(Source data)
+++

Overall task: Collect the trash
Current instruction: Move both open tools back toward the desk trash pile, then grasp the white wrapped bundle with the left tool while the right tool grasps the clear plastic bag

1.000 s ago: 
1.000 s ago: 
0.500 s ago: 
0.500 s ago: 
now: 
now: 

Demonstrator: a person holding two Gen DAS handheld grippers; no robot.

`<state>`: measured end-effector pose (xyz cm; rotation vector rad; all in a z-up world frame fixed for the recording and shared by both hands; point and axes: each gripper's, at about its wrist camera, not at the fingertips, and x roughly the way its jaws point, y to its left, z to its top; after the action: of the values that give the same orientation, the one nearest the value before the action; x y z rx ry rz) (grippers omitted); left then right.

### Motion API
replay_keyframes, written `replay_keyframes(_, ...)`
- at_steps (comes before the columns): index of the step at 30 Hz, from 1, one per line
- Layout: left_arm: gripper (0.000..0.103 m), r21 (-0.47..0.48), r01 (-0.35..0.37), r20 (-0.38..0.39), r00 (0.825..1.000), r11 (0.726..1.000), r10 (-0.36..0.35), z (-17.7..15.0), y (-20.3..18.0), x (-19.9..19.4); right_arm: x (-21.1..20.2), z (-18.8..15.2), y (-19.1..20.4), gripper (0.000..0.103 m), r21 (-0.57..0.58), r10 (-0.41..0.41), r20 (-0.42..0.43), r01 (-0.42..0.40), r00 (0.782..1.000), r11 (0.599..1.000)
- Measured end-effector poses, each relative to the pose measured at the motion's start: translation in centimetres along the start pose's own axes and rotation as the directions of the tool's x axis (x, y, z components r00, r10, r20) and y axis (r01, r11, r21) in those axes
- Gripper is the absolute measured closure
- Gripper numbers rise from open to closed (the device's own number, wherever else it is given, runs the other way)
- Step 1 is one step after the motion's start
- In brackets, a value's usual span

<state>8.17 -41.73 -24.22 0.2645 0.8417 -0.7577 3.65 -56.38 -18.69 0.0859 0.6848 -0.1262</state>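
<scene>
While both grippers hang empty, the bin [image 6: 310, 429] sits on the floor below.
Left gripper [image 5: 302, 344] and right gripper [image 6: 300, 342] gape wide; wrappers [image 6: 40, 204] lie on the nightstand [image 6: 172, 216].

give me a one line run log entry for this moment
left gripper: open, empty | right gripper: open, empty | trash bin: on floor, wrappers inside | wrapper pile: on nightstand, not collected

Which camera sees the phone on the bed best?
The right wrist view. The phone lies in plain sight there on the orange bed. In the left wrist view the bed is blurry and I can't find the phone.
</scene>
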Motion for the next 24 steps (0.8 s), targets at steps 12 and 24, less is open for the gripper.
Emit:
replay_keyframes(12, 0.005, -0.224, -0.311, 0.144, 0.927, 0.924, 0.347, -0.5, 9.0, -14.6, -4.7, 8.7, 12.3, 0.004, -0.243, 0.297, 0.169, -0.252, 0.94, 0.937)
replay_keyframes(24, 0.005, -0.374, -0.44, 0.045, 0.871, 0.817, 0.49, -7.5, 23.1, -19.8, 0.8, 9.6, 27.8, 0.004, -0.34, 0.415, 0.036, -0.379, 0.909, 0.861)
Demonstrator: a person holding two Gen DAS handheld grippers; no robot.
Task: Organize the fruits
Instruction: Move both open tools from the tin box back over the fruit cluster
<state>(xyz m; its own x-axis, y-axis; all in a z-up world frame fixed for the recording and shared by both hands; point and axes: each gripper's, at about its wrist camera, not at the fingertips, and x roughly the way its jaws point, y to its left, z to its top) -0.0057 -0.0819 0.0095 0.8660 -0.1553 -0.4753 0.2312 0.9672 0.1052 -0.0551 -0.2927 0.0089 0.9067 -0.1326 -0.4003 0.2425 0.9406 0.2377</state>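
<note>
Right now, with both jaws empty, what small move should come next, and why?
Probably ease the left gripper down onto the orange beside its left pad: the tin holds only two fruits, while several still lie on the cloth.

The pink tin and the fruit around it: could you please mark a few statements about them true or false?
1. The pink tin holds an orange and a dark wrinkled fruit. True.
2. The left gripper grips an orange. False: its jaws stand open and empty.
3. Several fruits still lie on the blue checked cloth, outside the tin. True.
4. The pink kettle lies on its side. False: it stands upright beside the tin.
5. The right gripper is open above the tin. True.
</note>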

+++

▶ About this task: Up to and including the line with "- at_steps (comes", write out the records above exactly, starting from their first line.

▶ Response to the task:
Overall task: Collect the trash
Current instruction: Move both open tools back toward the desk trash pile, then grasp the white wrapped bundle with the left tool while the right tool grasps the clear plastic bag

1.000 s ago: 
1.000 s ago: 
0.500 s ago: 
0.500 s ago: 
now: 
now: 

Demonstrator: a person holding two Gen DAS handheld grippers; no robot.

`<state>`: measured end-effector pose (xyz cm; rotation vector rad; all in a z-up world frame fixed for the recording and shared by both hands; point and axes: each gripper's, at about its wrist camera, not at the fingertips, and x roughly the way its jaws point, y to its left, z to its top; after the action: of the values that give the same orientation, the one nearest the value before the action; x y z rx ry rz) (grippers omitted); left then right.

### Motion API
replay_keyframes, written `replay_keyframes(_, ...)`
- at_steps (comes before the columns): index of the step at 30 Hz, from 1, one per line

That finishes the output for this exercise.